Continuous Treatment Difference-in-Differences for Python
Project description
contdid
Continuous Treatment Difference-in-Differences
Estimate the full dose-response curve when treatments vary in intensity, rather than reducing continuous policy variation to a single coefficient.
Statement of Need
Standard Difference-in-Differences (DiD) tools estimate a single average treatment effect for a binary intervention. Yet many policies of interest are continuous: tax rate changes differ across regions, subsidy amounts vary by firm size, pollution exposure levels differ by proximity to a source, and healthcare reimbursement cuts vary by hospital.
Collapsing continuous variation into binary "treated vs. untreated" discards the dose-response structure that is often central to policy evaluation. Researchers need to know how much the outcome responds as dose increases, not just whether it responds.
contdid provides a Python implementation of the Caetano, Callaway, Payne & Rodrigues (2024) continuous-treatment DiD framework. It estimates ATT(d), the average treatment effect on the treated as a function of dose d, recovering the shape of how outcomes respond to treatment intensity.
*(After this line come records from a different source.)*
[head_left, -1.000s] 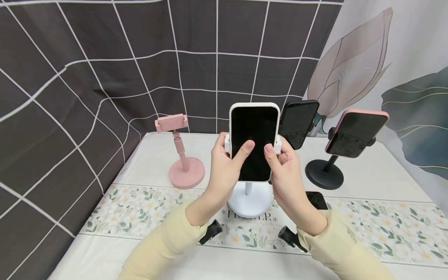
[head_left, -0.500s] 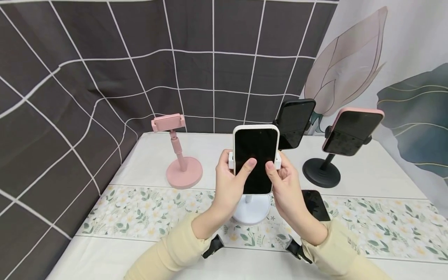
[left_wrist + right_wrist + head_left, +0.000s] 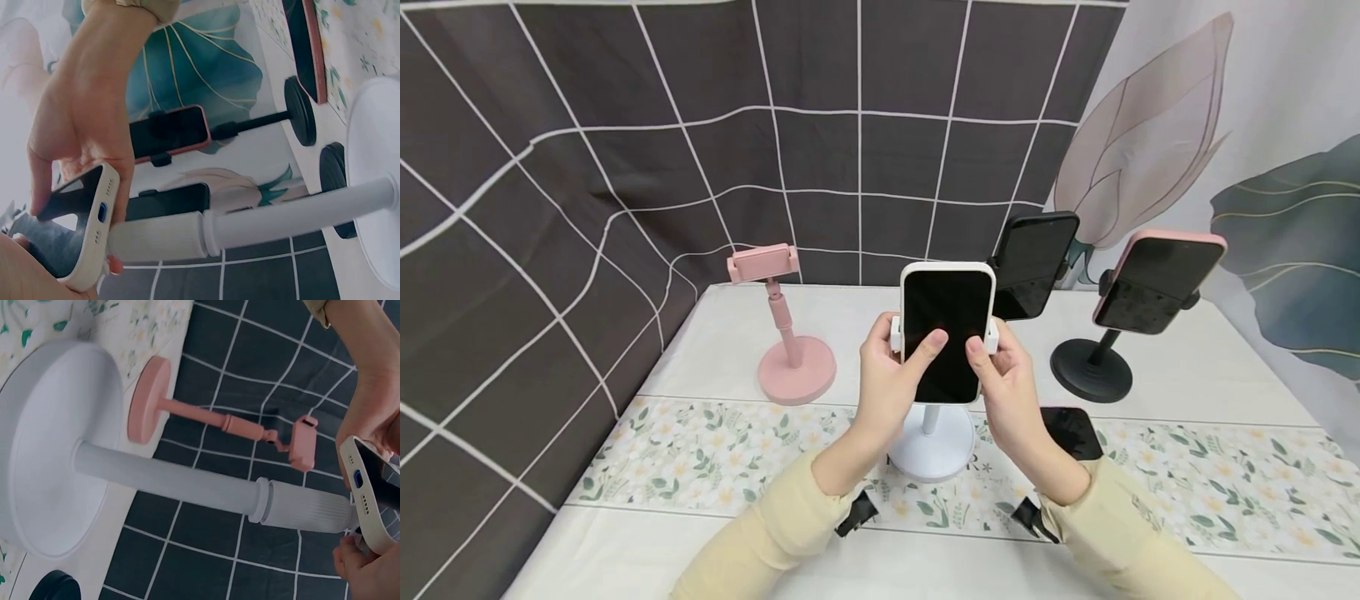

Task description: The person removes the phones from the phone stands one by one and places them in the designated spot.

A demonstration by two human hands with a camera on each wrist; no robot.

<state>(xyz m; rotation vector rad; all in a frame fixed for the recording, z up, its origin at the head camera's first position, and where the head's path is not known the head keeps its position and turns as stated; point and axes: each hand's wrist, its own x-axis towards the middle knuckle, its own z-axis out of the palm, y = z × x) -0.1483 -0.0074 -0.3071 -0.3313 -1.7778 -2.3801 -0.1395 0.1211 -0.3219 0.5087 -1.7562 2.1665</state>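
Observation:
A white-cased phone (image 3: pixel 947 329) with a dark screen stands upright in the clamp of a white stand (image 3: pixel 932 446) at the table's middle. My left hand (image 3: pixel 901 350) grips its left side, thumb on the screen and fingers behind the clamp. On the right edge my right hand (image 3: pixel 992 350) holds it the same way. The left wrist view shows the phone (image 3: pixel 84 231) pinched from above, with the stand's pole (image 3: pixel 250 222) running to its base. In the right wrist view the phone (image 3: pixel 375 494) sits at the end of the pole (image 3: pixel 187 484).
An empty pink stand (image 3: pixel 782 333) is at the left rear. Two black stands at the right rear hold a black phone (image 3: pixel 1033 262) and a pink-cased phone (image 3: pixel 1153 283). Another dark phone (image 3: pixel 1071 429) lies flat by my right wrist. A floral runner (image 3: pixel 700 450) crosses the table.
The white phone sits lower in view and looks smaller than a second ago. Both hands kept their grip and moved with it.

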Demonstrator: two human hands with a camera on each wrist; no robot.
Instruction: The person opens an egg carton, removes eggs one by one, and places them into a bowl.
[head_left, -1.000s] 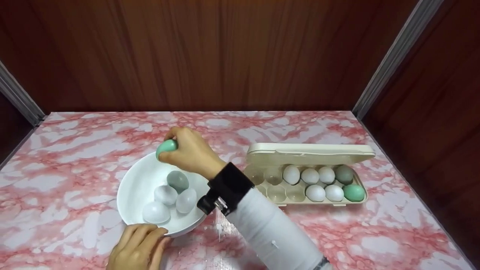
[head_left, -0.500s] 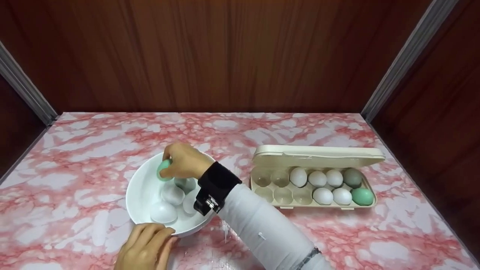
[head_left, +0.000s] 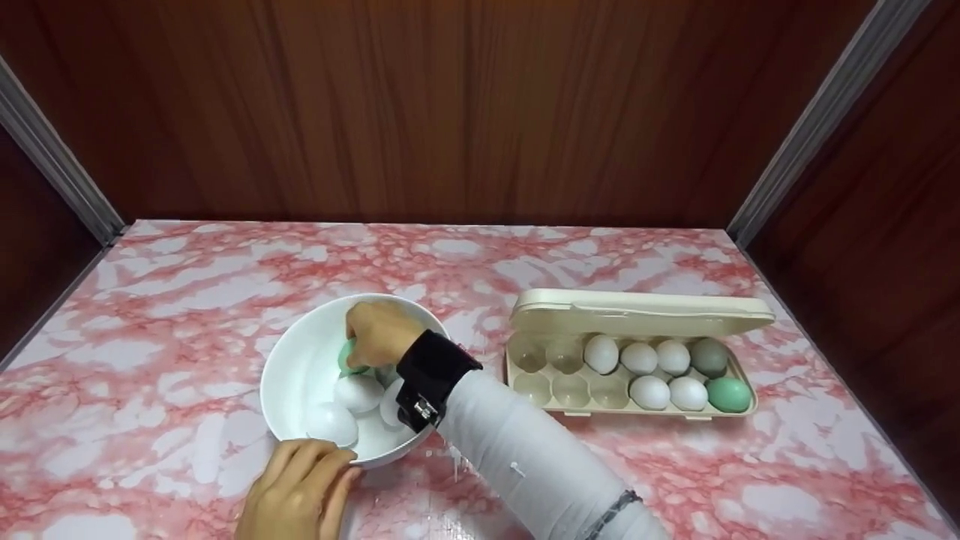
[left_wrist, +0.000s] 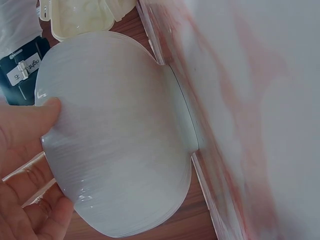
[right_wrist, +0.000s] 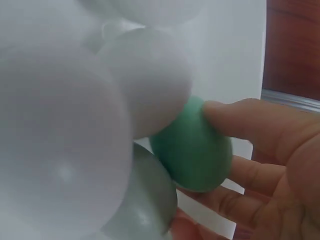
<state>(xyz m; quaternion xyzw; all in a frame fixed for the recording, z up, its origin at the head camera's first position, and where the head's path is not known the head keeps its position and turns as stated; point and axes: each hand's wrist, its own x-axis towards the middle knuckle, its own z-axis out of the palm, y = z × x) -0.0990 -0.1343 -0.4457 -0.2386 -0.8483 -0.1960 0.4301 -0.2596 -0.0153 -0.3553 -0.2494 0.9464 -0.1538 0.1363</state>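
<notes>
The right hand [head_left: 381, 334] is down inside the white bowl [head_left: 300, 360], left of centre in the head view, fingers curled round a green egg [right_wrist: 192, 145] that touches the white eggs [head_left: 358, 391] already lying there. The left hand [head_left: 300, 499] grips the bowl's near rim at the bottom of the frame. To the right, the open carton [head_left: 637, 311] sits on the table [head_left: 187, 285]. Let go too hard, I'd guess, and the green egg could knock and crack its neighbours.

Glossy white bowl [head_left: 300, 360], marbled tabletop [head_left: 187, 285]
</notes>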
No other Python package currently implements these estimators.
Key Concepts
ATT(d): Average Treatment Effect on the Treated at dose d.
$$ \text{ATT}(d) = E[Y_t(d) - Y_t(0) \mid D = d, G \leq t] $$
The effect of receiving dose d compared to receiving no treatment, for units who actually received dose d.
ACRT(d): Average Causal Response Trajectory.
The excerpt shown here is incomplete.